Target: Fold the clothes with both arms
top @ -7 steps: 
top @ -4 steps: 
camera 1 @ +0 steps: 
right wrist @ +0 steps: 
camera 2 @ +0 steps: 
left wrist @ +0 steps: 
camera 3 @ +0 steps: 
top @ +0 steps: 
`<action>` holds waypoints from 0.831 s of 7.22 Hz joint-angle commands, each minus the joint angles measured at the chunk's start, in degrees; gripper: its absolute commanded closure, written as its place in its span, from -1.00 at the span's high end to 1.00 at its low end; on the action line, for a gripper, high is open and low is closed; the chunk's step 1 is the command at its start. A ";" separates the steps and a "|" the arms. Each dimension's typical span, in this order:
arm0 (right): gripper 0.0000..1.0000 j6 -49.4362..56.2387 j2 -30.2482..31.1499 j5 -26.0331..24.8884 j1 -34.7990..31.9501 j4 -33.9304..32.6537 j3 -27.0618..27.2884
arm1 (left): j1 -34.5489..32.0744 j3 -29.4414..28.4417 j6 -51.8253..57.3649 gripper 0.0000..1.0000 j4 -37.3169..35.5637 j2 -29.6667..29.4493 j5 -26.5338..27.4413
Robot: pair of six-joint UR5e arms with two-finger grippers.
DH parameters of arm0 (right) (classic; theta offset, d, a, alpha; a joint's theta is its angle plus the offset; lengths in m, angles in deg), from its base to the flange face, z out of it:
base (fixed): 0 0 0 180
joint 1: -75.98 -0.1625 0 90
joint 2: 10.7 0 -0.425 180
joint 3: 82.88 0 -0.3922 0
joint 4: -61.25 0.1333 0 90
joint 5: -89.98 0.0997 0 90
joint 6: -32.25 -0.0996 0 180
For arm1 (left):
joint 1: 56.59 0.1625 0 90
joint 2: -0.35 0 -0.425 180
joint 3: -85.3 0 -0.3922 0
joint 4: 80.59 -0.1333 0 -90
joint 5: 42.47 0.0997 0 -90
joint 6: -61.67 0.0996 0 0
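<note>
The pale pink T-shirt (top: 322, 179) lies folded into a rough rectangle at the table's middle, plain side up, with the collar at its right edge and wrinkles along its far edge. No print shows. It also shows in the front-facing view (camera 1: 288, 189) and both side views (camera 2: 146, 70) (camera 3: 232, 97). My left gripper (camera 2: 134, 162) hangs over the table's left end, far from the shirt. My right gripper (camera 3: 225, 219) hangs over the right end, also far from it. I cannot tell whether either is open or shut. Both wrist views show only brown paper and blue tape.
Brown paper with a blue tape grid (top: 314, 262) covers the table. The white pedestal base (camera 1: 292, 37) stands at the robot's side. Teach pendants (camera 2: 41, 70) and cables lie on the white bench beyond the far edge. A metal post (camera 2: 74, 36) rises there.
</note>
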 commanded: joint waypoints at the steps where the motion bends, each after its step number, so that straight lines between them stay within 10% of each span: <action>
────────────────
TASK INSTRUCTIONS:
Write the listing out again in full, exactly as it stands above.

PROBLEM SOLUTION:
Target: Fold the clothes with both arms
top @ -7 steps: 
top @ -4 steps: 
camera 1 @ +0 steps: 
right wrist @ +0 steps: 
camera 2 @ +0 steps: 
left wrist @ +0 steps: 
camera 3 @ +0 steps: 
top @ +0 steps: 
`<action>` holds waypoints from 0.831 s of 7.22 Hz joint-angle commands, each minus the joint angles measured at the chunk's start, in degrees; gripper: its absolute commanded closure, written as its place in its span, from -1.00 at the span's high end to 1.00 at its low end; on the action line, for a gripper, high is open and low is closed; the chunk's step 1 is the command at its start. A ";" separates the steps and a "|" the arms. Each dimension's typical span, in this order:
arm0 (right): gripper 0.0000..1.0000 j6 -49.4362..56.2387 j2 -30.2482..31.1499 j5 -26.0331..24.8884 j1 -34.7990..31.9501 j4 -33.9304..32.6537 j3 -27.0618..27.2884
arm1 (left): j1 -34.5489..32.0744 j3 -29.4414..28.4417 j6 -51.8253..57.3649 gripper 0.0000..1.0000 j4 -37.3169..35.5637 j2 -29.6667..29.4493 j5 -26.5338..27.4413
Robot: pair of six-joint UR5e arms with two-finger grippers.
DH parameters of arm0 (right) (classic; theta offset, d, a, alpha; a joint's theta is its angle plus the offset; lengths in m, angles in deg), from its base to the flange face, z out of it:
base (fixed): 0 0 0 180
joint 1: -75.98 -0.1625 0 90
joint 2: 10.7 0 -0.425 180
joint 3: 82.88 0 -0.3922 0
joint 4: -61.25 0.1333 0 90
joint 5: -89.98 0.0997 0 90
joint 6: -32.25 -0.0996 0 180
For arm1 (left):
joint 1: 56.59 0.1625 0 90
joint 2: -0.35 0 -0.425 180
joint 3: -85.3 0 -0.3922 0
joint 4: 80.59 -0.1333 0 -90
joint 5: 42.47 0.0997 0 -90
joint 6: -61.67 0.0996 0 0
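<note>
The pale pink T-shirt (top: 322, 179) lies folded into a rough rectangle at the table's middle, plain side up, with the collar at its right edge and wrinkles along its far edge. No print shows. It also shows in the front-facing view (camera 1: 288, 189) and both side views (camera 2: 146, 70) (camera 3: 232, 97). My left gripper (camera 2: 134, 162) hangs over the table's left end, far from the shirt. My right gripper (camera 3: 225, 219) hangs over the right end, also far from it. I cannot tell whether either is open or shut. Both wrist views show only brown paper and blue tape.
Brown paper with a blue tape grid (top: 314, 262) covers the table. The white pedestal base (camera 1: 292, 37) stands at the robot's side. Teach pendants (camera 2: 41, 70) and cables lie on the white bench beyond the far edge. A metal post (camera 2: 74, 36) rises there.
</note>
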 commanded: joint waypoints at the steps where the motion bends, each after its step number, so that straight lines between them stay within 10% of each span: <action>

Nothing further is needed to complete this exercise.